Douglass’s interest in fusuline foraminifera probably dates to geology field work he did for Standard Oil Co. of California in the Basin ranges during the summers of 1950 and 1951 and then work for the U.S. Naval Research Program from 1950-1952 as a research assistant applying quantitative methods to their study. His nearly 36 years of employment by the USGS began during 1952 when he worked for two years as a technical assistant under the supervision of Lloyd Henbest. Prior to obtaining his Ph.D. Douglass spent most of his time preparing administrative reports on fossils submitted for examination, supervising sample preparatory work, and working in the field. His first publication (Douglass, 1957) concerned the group of larger Cretaceous foraminifers known as orbitolinids, which was the focus of his dissertation. Many administrative reports and research publications on fusuline and orbitiline foraminifera followed as his career advanced within the USGS. Notable among these are morphologic and morphometric studies that compared growth stages of fusulinaceans and described morphologic variation in species populations (Douglass, 1968, 1970; Douglass et al. , 1972).
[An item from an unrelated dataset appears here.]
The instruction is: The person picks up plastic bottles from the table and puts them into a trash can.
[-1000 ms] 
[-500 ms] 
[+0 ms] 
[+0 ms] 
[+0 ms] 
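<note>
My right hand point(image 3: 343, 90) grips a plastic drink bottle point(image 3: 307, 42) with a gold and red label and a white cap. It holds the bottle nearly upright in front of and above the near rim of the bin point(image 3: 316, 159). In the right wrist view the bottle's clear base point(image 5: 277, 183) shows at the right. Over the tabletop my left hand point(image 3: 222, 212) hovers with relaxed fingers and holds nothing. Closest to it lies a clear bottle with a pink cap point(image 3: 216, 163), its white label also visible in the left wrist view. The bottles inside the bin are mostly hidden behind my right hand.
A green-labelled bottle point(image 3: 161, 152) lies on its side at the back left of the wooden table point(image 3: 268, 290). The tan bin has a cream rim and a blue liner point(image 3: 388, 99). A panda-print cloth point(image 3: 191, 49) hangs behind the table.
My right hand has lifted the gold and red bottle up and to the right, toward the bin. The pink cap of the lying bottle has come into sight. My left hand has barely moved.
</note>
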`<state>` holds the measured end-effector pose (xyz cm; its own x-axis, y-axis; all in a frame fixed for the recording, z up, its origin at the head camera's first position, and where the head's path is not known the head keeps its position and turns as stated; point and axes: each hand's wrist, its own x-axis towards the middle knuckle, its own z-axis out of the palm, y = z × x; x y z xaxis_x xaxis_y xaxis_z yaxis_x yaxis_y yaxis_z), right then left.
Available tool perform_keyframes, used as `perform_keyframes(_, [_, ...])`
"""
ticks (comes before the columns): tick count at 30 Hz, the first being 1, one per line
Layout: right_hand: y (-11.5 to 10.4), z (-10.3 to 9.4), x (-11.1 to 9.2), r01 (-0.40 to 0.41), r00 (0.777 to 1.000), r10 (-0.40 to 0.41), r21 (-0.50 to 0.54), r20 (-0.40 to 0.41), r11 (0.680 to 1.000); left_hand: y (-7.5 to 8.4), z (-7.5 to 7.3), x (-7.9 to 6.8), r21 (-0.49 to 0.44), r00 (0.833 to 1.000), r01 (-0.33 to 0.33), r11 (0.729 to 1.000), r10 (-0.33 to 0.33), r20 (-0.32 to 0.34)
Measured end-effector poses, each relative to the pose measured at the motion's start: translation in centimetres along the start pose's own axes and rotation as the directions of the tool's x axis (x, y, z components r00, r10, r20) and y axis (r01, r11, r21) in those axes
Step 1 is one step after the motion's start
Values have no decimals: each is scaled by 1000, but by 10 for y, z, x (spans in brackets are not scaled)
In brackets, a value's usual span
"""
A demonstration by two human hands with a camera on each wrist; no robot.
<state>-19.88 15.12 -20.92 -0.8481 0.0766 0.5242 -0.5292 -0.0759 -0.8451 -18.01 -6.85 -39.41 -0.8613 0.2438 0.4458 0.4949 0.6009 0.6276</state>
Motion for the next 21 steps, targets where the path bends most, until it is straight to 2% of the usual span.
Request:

Douglass had planned to continue working on his large collection of fusulinaceans long after his retirement (1988?), but within months of retiring he was hit by a car while walking in a crosswalk and the resulting injury permanently damaged his eyesight. His collection, which consists of over 100,000 thin-section slides and thousands of labeled thin-section photographs, is located just outside the Cushman type collection and is very well organized and easily accessible. Much research waits to be done with further study of this valuable collection.